Economia
Auto, GM taglia 14 mila lavoratori. E Fca scopre le carte sull'Italia
Rallentamento dell'economia globale, le incertezze legate al tramonto delle motorizzazioni diesel, le nuove regole sulle emissioni in Europa e i ritardi accumulati sul terreno dell’auto elettrica che stenta a decollare. Il settore delle quattroruote comincia a prendere le misure al nuovo scenario del mercato mondiale, correndo subito ai ripari e rimodulando la forza lavoro da impiegare alle piattaforme per i prossimi anni. Piattaforme che a regime stanno sfornando meno veicoli del previsto.
A Wall Street il colosso di Detroit General Motors ha annunciato il taglio del 15% dei lavoratori salariati in Nordamerica e la drastica riduzione della produzione in una serie di fabbriche in Ohio, Michigan, Maryland e Ontario (Canada) nel 2019. Il piano di ristrutturazione della casa automobilistica statunitense prevede la fine della produzione di diversi modelli entro la fine del prossimo anno e il taglio di 14.700 lavoratori: 8.100 colletti bianchi e oltre 6.000 operai. Una sforbiciata che dovrebbe consentire a General Motors di risparmiare 4,5 miliardi di dollari in costi entro la fine del 2020.
"Prosegue la nostra trasformazione" per avere "la flessibilità per investire nel futuro", ha commentato Mary Barra, presidente e amministratrice delegata della casa automobilistica a stelle e strisce. "Riconosciamo la necessità di stare davanti, in un mercato dove cambiano le condizioni e i gusti dei clienti, per mettere la nostra società nella posizione di avere successo nel lungo periodo" ha aggiunto. Gli effetti del rallentamento dell'economia globale si fanno sentire anche sui cugini americani di Ford e sui giapponesi di Nissan, appena scossi dallo scandalo Ghosn.
In Francia, la Ford ha annunciato di voler chiudere il suo stabilimento di Bordeaux, mandando a casa 800 operai, mentre in Inghilterra il ciclone che si è abbattuto sul vertice di Nissan potrebbe portare in dote centinaia di tagli fra i 7.000 lavoratori impiegati nel polo produttivo di Sunderland. L'annuncio dei gruppi americani arriva dopo che poco più di un mese fa Herbert Diess, il Ceo del gruppo Volkswagen, aveva lanciato l'allarme sui rischi di un programma di riduzione della CO2 troppo severo e troppo penalizzante per l'industria automobilistica europeo.
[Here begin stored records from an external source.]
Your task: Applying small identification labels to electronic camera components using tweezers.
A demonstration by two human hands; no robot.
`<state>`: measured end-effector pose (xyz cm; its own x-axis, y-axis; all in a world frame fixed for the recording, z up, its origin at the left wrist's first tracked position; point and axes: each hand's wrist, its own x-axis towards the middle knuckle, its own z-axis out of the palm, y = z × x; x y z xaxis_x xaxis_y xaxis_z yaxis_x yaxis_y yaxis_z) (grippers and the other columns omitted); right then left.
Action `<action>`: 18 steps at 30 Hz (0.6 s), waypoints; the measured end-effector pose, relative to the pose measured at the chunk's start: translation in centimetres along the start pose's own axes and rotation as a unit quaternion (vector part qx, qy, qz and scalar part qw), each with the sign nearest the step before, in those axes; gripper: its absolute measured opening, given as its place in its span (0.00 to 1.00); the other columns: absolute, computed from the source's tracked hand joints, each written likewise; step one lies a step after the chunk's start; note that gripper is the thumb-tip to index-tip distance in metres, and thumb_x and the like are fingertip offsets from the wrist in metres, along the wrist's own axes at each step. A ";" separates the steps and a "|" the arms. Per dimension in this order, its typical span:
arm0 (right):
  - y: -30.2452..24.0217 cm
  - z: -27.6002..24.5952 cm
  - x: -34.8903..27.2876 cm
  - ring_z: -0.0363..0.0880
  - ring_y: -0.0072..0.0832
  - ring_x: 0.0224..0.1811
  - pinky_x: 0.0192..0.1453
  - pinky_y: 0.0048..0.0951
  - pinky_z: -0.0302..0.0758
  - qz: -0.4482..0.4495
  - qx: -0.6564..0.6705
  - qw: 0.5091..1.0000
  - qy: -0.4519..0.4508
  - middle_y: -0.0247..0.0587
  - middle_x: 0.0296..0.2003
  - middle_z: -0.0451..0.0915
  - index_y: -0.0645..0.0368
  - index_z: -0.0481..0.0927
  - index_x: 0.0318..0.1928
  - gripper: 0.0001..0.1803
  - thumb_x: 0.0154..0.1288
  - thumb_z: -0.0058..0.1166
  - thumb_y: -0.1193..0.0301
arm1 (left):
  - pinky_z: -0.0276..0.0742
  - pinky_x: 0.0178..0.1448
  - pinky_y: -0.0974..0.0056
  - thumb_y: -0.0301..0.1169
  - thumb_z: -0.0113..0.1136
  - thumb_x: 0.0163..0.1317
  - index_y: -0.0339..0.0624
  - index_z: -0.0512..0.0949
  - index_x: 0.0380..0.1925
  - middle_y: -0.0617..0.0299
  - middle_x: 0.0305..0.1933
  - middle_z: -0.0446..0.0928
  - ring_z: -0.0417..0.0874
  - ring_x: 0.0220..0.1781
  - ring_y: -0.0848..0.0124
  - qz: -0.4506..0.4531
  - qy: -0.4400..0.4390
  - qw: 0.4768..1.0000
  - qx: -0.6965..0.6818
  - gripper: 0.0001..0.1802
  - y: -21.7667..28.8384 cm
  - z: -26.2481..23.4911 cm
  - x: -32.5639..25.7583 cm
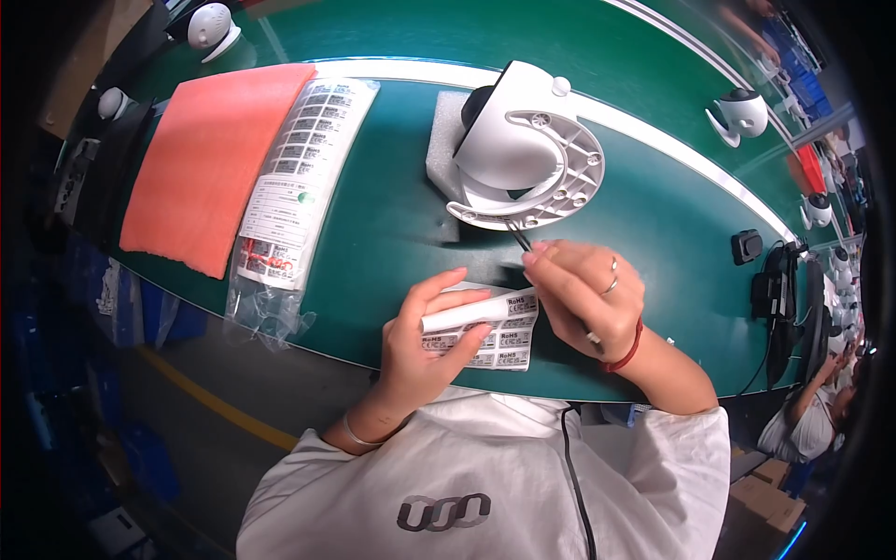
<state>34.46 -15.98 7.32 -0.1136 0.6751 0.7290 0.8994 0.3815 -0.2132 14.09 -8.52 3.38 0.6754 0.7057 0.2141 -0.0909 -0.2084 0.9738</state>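
Head view looks down on our two hands over a green bench (373,243). Our left hand (425,341) is closed around a sheet of small white labels (495,329), thumb on top and fingers curled under its near edge, with part of the sheet rolled up. Our right hand (588,299) pinches a thin dark pair of tweezers (519,238) between thumb and forefinger; we cannot tell whether a label sits at the tip. Just beyond the right hand's fingertips lies a white dome camera (523,149), tipped on a grey foam pad (446,140) so its round base plate faces us, and the tweezers' tip touches that base's rim. Far to the left of the left hand lie a plastic bag of label sheets (294,177) and an orange pad (210,159). More white cameras (742,114) stand well beyond the right hand.
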 end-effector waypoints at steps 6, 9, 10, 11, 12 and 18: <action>0.6 0.6 -1.4 0.84 0.33 0.32 0.36 0.27 0.79 0.207 0.183 0.955 0.109 0.44 0.33 0.85 0.65 0.85 0.37 0.13 0.48 0.63 0.87 | 0.80 0.51 0.68 0.21 0.66 0.57 0.34 0.66 0.59 0.47 0.48 0.82 0.85 0.48 0.67 0.006 0.000 1.000 -0.006 0.30 -0.1 0.0 -0.1; 1.0 0.9 -0.4 0.83 0.34 0.31 0.34 0.28 0.79 0.025 0.048 0.996 0.077 0.42 0.32 0.82 0.65 0.84 0.37 0.16 0.42 0.62 0.86 | 0.80 0.51 0.68 0.21 0.66 0.57 0.34 0.67 0.59 0.48 0.48 0.83 0.85 0.48 0.68 -0.010 0.001 1.000 -0.013 0.29 0.1 0.1 -0.2; 1.0 1.0 -0.1 0.83 0.34 0.31 0.33 0.29 0.79 -0.017 0.003 0.998 0.056 0.41 0.31 0.82 0.65 0.84 0.37 0.18 0.39 0.63 0.85 | 0.80 0.51 0.68 0.21 0.66 0.57 0.34 0.67 0.59 0.48 0.48 0.83 0.85 0.48 0.68 -0.010 0.002 1.000 -0.014 0.29 0.1 0.1 -0.2; 0.9 1.2 0.0 0.83 0.33 0.31 0.34 0.30 0.80 -0.032 -0.027 0.999 0.030 0.41 0.32 0.82 0.65 0.84 0.37 0.19 0.37 0.61 0.81 | 0.81 0.51 0.68 0.21 0.67 0.57 0.34 0.67 0.58 0.48 0.48 0.83 0.85 0.48 0.68 -0.010 0.005 1.000 -0.011 0.29 0.2 0.2 -0.2; 0.7 1.4 0.1 0.83 0.33 0.32 0.34 0.29 0.80 -0.044 -0.036 0.998 0.022 0.41 0.32 0.82 0.65 0.84 0.37 0.19 0.37 0.60 0.79 | 0.81 0.50 0.68 0.21 0.67 0.57 0.34 0.67 0.58 0.48 0.48 0.83 0.85 0.48 0.68 -0.009 0.007 1.000 -0.008 0.29 0.2 0.3 -0.3; -0.4 1.7 0.7 0.84 0.34 0.34 0.34 0.29 0.82 -0.089 -0.047 0.995 0.028 0.43 0.36 0.82 0.64 0.84 0.38 0.17 0.41 0.62 0.76 | 0.81 0.50 0.67 0.20 0.67 0.55 0.36 0.68 0.57 0.48 0.48 0.83 0.85 0.48 0.67 -0.013 0.013 1.000 -0.009 0.29 0.1 0.5 -0.1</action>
<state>33.33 -14.53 6.82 -0.2536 0.5641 0.7858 0.9026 0.4301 -0.0175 14.33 -8.95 3.39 0.6591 0.7275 0.1904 -0.0866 -0.1781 0.9802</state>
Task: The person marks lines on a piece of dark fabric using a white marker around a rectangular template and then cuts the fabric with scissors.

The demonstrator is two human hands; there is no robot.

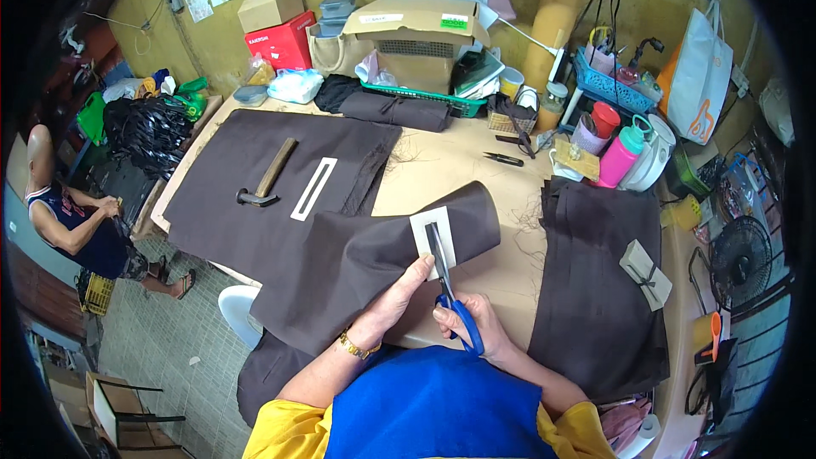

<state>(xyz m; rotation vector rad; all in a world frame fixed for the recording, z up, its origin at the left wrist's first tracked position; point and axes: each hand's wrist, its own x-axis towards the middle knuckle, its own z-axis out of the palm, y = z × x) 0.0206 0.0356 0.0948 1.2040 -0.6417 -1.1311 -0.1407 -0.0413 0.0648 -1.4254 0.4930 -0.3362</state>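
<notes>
Left hand [395, 296] is pinching a white card [422, 238] onto the dark cloth [340, 268], thumb on top. Right hand [478, 320] is gripping blue-handled scissors [440, 259], blades lying right over the card's slot. Ahead and left of both hands, a hammer [276, 168] is just chilling beside another slotted card [299, 213].

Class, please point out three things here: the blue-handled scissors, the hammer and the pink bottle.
Blue-handled scissors [466, 320]: head view, on the blue handle.
Hammer [277, 168]: head view, midway along the wooden handle.
Pink bottle [623, 156]: head view, on the pink body.
</notes>
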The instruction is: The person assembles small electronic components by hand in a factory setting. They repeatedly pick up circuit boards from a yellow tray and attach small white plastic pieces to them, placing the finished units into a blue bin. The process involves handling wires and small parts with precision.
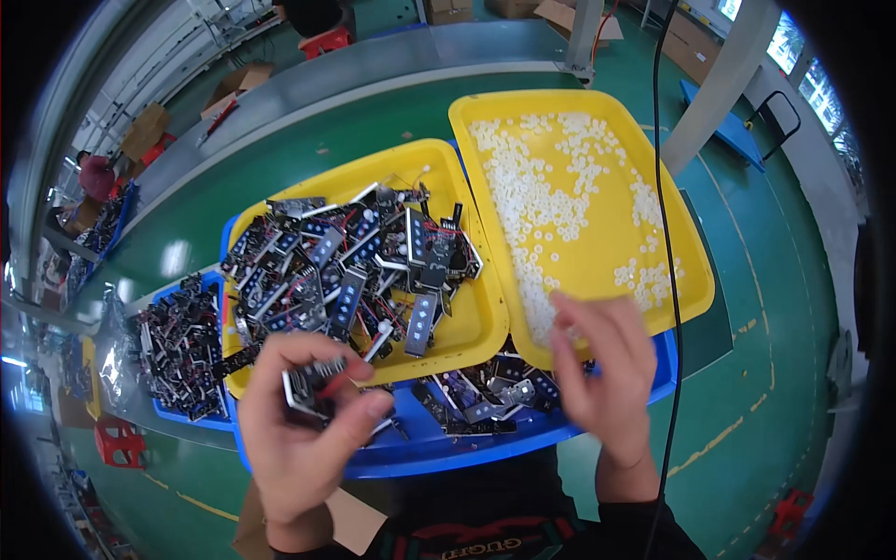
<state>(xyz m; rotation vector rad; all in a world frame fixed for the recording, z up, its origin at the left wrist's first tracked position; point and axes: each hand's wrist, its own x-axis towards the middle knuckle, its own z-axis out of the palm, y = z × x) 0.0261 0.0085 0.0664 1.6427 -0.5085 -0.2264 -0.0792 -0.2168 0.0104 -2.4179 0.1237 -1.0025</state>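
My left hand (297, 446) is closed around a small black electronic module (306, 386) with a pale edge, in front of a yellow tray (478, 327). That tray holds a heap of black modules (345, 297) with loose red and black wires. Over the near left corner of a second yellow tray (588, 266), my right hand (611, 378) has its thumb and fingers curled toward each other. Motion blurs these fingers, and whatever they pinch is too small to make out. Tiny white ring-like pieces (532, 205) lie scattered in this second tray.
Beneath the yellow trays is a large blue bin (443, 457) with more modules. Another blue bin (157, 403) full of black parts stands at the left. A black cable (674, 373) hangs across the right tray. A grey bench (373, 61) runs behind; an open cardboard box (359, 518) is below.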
La stampa specializzata teutonica aveva riportato che il capo della casa automobilistica aveva messo in guardia Bruxelles: se le autorità europee dovessero attuare le norme che prevedono tagli del 35% delle emissioni di CO2 entro il 2030 "sarà a rischio in dieci anni un quarto dei posti di lavoro della Volkswagen", cioè 100 mila occupati in meno. Anche in Italia, il futuro degli stabilimenti di Fca è incerto. Giovedì a Torino si incontreranno i vertici del gruppo guidato da Mike Manley e i sindacati. Le organizzazioni di rappresentanza dei lavoratori inizieranno a fare i conti con l’eredità di Sergio Marchionne.
Le sfide rimaste aperte con la sua morte sono molteplici a partire proprio dalla collocazione geografica della stessa azienda. Con l’arrivo di Manley, al posto del manager italo canadese, molti temono che la testa di Fca sia sempre di più a Detroit e sempre meno a Torino. C’è poi il nodo degli stabilimenti italiani, a partire dalla fabbrica torinese di Mirafiori, dove con la fine della produzione dell’Alfa Romeo Mito il futuro appare incerto, fino a Melfi e Pomigliano d’Arco.
Dopo cinque anni di crescita, del resto, continua la produzione negli stabilimenti italiani di Fca è in calo ad eccezione di Melfi e della Sevel di Atessa, in Abruzzo. Gli ultimi dati sulle immatricolazioni ad ottobre hanno fatto segnare un -13,3% in Europa e un -16,8% in meno rispetto allo stesso mese del 2017 e i sindacati sono preoccupati per il nuovo ricorso agli ammortizzatori sociali.